Menkes: Kekebalan terhadap Mpox Bisa Terbentuk dari Vaksin Cacar
JAKARTA - Menteri Kesehatan (Menkes) Budi Gunadi Sadikin menyampaikan kekebalan terhadap cacar monyet atau Monkey Pox (Mpox) masyarakat Indonesia bisa terbentuk jika sudah mendapatkan vaksin cacar meski tidak persis.
“Mengapa kita tidak secara masif meminta masyarakat divaksinasi? Karena yang pertama, hampir semua orang Indonesia sudah vaksinasi cacar dulu, jadi kekebalannya sudah ada walaupun enggak persis sama,” kata Menkes Budi Gunadi Sadikin dilansir ANTARA, Rabu, 11 September.
Ia memastikan saat ini vaksin cacar monyet sudah ada dua jenis dari Denmark, Eropa, serta Jepang, untuk menyasar kelompok-kelompok tertentu karena penularannya sangat spesifik.
“Mpox itu kan menularnya sangat spesifik, mirip dengan Human Immunodeficiency Virus (HIV). Jadi seharusnya penularannya jauh berbeda dengan COVID-19,” ujar Menkes.
Sebelumnya Menkes Budi juga menyatakan vaksin cacar monyet masih menyasar kelompok tertentu, seperti penderita HIV.
"Vaksin Mpox kita berikan, Mpox itu enggak menular, di situ-situ saja, jarang.
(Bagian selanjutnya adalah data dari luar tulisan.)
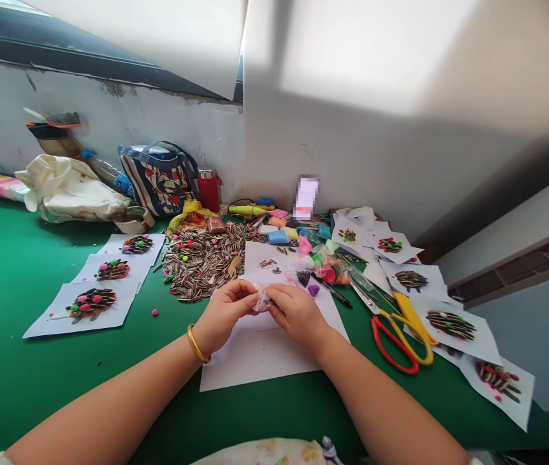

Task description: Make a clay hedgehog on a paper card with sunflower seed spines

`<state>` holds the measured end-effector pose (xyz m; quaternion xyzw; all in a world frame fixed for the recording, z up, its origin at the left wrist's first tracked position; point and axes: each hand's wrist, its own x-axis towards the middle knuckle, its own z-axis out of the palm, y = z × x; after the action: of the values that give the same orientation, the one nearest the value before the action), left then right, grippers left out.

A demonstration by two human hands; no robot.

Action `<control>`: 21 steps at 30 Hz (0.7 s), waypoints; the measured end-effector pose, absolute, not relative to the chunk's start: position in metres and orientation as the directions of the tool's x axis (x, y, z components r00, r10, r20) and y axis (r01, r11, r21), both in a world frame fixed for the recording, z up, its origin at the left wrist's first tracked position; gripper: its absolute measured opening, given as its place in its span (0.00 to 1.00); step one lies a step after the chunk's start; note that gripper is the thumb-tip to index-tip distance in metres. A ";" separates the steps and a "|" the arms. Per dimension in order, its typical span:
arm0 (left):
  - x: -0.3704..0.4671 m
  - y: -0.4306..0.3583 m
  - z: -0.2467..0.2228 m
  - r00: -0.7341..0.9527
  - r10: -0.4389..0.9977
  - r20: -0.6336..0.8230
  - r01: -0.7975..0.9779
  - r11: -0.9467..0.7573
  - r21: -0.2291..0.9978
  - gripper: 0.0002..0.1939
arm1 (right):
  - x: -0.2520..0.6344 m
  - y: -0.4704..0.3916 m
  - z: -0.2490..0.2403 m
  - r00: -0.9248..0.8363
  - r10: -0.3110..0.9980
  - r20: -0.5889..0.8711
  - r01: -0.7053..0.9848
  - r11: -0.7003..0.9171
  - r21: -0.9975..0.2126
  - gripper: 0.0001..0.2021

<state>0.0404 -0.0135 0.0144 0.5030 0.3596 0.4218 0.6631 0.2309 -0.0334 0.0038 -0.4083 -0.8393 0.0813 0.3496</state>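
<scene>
My left hand (228,310) and my right hand (298,313) meet over a white paper sheet (259,361). Between their fingertips is a small clear plastic bag (261,298) with something pale purple in it. Both hands are closed, pinching the bag from either side. Beyond them lies a heap of striped sunflower seeds (207,258) mixed with small coloured balls. Just past my right hand are a purple clay lump (313,290), a black clay lump (303,278) and a black pen (335,294).
Scissors (403,342) with red and yellow handles lie at the right. Seed pictures on paper (126,303) lie left, with more (482,339) along the right edge. Clay packets (278,237), a striped bag (158,184), a red bottle (208,190) and a cream bag (68,194) line the wall.
</scene>
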 end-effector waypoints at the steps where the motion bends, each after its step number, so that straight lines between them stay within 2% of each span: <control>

Itu biasanya ke kelompok tertentu kayak HIV. Jadi, yang kita vaksin di kelompok itu-itu saja, dan yang swasta (rumah sakit) nanti kita juga sebarkan," ujar Menkes.
Ia menegaskan hingga saat ini stok vaksin cacar monyet masih aman dan mengimbau masyarakat untuk terus menerapkan Perilaku Hidup Bersih dan Sehat (PHBS).
Sementara itu Badan Riset dan Inovasi Nasional (BRIN) mengingatkan penerapan kembali disiplin protokol kesehatan guna mencegah cacar monyet.
Kepala Pusat Riset Kedokteran Preklinis dan Klinis BRIN Harimat Hendrawan memaparkan pencegahan cacar monyet dapat diupayakan dengan pemberian vaksin cacar, penggunaan pelindung pribadi, dan menghindari kontak dengan hewan yang terinfeksi atau lingkungan yang terkontaminasi.
“Prinsipnya kita harus kembali menegakkan disiplin protokol kesehatan untuk mencegah risiko penularan,” kata Hendrawan.
Dia menjelaskan pengobatan umumnya bersifat suportif, dengan fokus pada pengelolaan gejala dan pencegahan infeksi sekunder. Beberapa terapi antiviral mungkin digunakan dalam kasus-kasus yang parah atau berisiko tinggi.